What saves Serafin from being strangled by his own introspection is that he has an ability to read people who are emotionally inarticulate or damaged almost as well as he reads himself, perhaps because the kinship he feels with them offers him a degree of protection from both their dysfunctionality and/or their madness. They become, in effect, aspects of his own ego and imagination, which settles around them with a gentleness he doesn’t offer to himself or anyone who isn’t damaged like them. Anyone he believes is capable of passing judgment on him is a blank to him, or rather, he is blinded by his terror at the possibility that they might judge him, or by his rage when he decides that they have. Serafin is one of those supremely touchy writers willing to ignore or torch the good will of others if it doesn’t coincide with his exacting terms."
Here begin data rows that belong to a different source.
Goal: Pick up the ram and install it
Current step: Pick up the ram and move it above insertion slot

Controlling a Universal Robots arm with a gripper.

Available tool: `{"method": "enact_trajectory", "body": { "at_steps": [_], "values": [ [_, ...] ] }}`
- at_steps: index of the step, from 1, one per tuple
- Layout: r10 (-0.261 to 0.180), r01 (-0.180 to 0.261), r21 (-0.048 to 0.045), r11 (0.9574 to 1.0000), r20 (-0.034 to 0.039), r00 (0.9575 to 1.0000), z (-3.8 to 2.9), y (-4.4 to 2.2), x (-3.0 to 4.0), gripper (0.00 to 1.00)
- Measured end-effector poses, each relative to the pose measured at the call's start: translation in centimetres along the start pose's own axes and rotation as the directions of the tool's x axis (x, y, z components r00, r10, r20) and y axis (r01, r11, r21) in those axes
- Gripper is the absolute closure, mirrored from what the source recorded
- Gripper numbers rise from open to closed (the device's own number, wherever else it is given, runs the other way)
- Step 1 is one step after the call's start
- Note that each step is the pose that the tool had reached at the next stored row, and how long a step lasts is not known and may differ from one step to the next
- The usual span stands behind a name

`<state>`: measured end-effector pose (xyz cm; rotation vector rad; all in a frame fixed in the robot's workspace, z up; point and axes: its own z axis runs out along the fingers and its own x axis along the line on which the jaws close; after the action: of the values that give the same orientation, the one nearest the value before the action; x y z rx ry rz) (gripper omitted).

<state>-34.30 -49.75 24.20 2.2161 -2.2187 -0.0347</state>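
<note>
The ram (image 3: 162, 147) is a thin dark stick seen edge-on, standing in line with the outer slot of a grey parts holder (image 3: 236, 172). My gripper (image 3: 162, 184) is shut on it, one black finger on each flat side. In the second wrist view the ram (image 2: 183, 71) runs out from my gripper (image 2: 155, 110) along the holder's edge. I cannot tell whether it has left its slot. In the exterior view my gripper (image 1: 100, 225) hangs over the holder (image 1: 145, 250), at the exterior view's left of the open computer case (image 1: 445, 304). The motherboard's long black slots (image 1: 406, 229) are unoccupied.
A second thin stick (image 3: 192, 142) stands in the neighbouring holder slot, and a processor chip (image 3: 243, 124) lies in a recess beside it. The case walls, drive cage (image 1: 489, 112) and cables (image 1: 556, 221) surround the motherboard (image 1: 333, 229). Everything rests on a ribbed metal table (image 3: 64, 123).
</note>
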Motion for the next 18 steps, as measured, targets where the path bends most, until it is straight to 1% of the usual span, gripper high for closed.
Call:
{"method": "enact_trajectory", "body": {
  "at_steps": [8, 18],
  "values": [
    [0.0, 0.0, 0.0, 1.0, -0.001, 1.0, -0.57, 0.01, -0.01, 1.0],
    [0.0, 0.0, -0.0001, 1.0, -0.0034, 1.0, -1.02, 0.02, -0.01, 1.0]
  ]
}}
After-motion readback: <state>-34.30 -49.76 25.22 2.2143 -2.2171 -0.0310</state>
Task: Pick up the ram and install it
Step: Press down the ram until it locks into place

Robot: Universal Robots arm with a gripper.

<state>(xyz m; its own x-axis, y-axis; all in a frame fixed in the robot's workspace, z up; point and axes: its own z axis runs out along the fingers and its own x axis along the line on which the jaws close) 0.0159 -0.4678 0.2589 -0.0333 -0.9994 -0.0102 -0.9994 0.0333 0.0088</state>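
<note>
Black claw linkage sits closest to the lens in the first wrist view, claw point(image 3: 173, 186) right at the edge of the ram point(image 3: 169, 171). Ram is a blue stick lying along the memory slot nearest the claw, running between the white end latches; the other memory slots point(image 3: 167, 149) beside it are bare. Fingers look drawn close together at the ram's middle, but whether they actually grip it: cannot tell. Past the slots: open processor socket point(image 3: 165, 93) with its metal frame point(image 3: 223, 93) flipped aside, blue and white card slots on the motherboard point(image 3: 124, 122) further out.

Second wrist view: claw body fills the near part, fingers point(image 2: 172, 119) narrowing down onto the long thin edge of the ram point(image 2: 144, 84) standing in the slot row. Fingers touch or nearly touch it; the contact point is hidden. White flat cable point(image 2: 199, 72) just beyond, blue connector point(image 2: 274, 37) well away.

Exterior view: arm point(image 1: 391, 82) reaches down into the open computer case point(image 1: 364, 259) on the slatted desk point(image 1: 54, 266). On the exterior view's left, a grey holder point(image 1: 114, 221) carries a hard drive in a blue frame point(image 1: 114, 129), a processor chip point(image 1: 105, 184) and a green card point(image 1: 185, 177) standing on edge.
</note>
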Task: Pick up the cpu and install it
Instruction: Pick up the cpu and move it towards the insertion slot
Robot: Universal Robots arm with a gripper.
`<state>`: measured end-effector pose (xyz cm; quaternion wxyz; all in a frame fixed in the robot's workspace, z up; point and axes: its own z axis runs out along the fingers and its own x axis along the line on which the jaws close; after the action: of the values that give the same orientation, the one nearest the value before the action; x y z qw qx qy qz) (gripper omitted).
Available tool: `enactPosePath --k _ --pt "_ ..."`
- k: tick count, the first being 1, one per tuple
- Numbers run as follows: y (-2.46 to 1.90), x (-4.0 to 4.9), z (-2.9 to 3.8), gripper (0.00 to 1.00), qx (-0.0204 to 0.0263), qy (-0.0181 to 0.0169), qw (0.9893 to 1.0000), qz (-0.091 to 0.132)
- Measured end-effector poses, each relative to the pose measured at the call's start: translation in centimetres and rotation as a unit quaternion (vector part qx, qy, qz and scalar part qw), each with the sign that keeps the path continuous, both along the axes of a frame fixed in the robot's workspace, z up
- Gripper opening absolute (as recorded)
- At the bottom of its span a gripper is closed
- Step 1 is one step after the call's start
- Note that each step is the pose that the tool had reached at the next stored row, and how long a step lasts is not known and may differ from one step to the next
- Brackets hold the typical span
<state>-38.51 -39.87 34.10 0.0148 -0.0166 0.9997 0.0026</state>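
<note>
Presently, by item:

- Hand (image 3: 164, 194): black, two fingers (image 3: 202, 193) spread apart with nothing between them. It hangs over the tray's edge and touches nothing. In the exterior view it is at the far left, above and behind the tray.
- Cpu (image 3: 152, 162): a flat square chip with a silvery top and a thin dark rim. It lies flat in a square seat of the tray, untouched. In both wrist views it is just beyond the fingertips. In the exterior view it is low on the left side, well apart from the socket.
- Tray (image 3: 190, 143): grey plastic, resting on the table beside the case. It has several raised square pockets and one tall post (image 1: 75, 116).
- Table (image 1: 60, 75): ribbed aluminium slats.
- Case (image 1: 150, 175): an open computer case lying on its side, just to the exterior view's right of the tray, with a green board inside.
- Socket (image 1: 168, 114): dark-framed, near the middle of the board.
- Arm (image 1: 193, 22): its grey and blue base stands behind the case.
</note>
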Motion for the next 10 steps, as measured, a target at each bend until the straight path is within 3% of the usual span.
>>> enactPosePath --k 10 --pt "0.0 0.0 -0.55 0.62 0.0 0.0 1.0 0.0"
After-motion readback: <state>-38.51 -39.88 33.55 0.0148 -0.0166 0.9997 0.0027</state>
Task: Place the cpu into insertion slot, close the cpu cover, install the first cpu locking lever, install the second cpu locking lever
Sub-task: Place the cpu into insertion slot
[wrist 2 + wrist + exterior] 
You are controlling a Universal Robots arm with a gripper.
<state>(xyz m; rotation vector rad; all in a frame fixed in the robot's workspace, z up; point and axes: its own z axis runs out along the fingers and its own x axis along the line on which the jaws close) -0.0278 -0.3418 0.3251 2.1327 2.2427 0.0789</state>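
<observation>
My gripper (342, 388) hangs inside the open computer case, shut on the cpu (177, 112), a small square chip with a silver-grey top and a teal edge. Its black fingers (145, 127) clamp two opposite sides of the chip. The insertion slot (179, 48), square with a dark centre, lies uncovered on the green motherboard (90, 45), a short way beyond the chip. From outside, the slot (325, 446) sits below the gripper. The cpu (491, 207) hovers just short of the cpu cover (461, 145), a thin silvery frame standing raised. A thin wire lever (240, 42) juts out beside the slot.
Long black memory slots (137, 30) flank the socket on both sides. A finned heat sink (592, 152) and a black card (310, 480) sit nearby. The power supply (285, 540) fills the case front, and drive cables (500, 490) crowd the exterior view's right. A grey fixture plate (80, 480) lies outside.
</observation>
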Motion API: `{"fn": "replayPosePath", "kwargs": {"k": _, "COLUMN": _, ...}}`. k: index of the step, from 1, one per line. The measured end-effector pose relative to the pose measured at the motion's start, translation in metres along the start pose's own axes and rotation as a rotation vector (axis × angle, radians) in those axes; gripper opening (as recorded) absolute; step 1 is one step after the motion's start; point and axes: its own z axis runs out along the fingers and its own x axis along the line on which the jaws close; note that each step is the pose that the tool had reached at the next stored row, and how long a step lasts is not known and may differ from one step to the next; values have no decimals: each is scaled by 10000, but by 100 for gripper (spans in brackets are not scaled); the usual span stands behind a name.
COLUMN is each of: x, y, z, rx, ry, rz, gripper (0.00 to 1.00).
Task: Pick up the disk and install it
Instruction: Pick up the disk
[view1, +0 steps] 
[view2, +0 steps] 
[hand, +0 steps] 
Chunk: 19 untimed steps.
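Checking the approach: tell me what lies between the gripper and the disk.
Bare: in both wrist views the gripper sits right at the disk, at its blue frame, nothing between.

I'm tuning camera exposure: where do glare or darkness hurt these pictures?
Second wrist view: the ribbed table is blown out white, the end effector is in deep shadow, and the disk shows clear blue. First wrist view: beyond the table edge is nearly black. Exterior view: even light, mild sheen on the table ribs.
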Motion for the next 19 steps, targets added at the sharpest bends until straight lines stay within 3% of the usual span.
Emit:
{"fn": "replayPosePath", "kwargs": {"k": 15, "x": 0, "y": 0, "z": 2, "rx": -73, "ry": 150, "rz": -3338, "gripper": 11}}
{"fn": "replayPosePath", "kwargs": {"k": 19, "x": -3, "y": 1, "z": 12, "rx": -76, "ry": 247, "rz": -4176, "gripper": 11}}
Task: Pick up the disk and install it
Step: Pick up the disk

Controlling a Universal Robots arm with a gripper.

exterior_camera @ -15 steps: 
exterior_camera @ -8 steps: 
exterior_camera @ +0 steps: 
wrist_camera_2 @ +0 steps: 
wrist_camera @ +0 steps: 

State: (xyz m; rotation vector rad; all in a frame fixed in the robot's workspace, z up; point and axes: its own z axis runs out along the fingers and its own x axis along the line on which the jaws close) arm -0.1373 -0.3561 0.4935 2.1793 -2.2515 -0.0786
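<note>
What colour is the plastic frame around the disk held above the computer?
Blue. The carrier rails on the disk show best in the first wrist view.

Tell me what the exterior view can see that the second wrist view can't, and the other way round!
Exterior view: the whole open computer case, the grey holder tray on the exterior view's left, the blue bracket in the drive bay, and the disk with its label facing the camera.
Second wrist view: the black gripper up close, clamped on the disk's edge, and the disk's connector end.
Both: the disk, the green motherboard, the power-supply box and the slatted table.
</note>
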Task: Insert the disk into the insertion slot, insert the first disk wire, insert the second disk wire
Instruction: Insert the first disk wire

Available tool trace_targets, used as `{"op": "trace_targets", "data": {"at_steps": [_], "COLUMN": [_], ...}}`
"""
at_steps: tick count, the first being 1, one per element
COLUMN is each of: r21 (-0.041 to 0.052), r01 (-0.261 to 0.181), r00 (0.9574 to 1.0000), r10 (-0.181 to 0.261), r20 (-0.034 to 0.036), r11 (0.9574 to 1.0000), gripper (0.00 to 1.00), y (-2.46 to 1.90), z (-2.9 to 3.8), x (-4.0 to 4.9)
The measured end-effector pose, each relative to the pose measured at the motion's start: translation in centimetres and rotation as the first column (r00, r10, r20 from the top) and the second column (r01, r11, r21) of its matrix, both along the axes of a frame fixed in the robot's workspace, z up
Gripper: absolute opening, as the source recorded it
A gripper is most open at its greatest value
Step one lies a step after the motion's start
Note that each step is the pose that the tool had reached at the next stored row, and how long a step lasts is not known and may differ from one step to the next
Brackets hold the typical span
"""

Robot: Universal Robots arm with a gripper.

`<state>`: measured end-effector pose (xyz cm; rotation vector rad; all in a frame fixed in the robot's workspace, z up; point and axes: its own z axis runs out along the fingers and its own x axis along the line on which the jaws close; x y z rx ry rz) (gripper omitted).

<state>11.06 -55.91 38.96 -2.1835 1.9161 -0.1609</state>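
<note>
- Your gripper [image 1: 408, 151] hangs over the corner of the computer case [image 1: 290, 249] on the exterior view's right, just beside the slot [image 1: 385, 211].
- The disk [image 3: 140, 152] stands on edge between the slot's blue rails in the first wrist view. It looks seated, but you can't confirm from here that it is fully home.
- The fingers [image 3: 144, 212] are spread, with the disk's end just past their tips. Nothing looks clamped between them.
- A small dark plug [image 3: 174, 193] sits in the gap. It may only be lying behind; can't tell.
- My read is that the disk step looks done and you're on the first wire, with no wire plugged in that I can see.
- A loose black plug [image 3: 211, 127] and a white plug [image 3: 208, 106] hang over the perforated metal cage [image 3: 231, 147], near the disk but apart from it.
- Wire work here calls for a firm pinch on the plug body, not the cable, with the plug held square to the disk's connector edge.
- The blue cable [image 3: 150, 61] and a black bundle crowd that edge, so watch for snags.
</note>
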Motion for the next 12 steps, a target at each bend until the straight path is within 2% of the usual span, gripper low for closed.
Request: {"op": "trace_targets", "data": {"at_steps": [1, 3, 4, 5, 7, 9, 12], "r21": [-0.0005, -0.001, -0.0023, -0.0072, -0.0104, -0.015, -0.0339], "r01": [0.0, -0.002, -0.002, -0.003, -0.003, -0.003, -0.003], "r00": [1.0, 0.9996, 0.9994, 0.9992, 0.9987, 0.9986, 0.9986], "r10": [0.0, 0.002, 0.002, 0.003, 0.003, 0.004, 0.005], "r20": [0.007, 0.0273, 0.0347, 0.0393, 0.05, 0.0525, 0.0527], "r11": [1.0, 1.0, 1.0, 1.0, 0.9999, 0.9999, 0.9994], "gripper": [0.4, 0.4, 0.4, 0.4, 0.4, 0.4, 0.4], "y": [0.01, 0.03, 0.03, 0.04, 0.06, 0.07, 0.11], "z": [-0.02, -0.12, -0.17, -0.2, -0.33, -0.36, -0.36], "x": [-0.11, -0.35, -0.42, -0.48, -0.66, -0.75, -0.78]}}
I admire Serafin's first book very much, and was deeply infuriated today by a local editor, who I will not name, who dropped into the shop to invite me to contribute to an upcoming issue of Well-Regarded West Coast Magazine. I proposed a lengthy review of Serafin's book. "No," said Unnamed Editor, "I think it's flawed. And it's received enough exposure."

I argued that the book had received two dull and thoughtless reviews in the Sun and the Straight.

"No," said Unnamed Editor patiently, taking the tone of a parent with an annoying toddler, "I think it's flawed. And it's received enough exposure. Now is there anything else you'd like to propose."

Only this: I propose to never write for Unnamed Editor's critical and commercial success story ever again.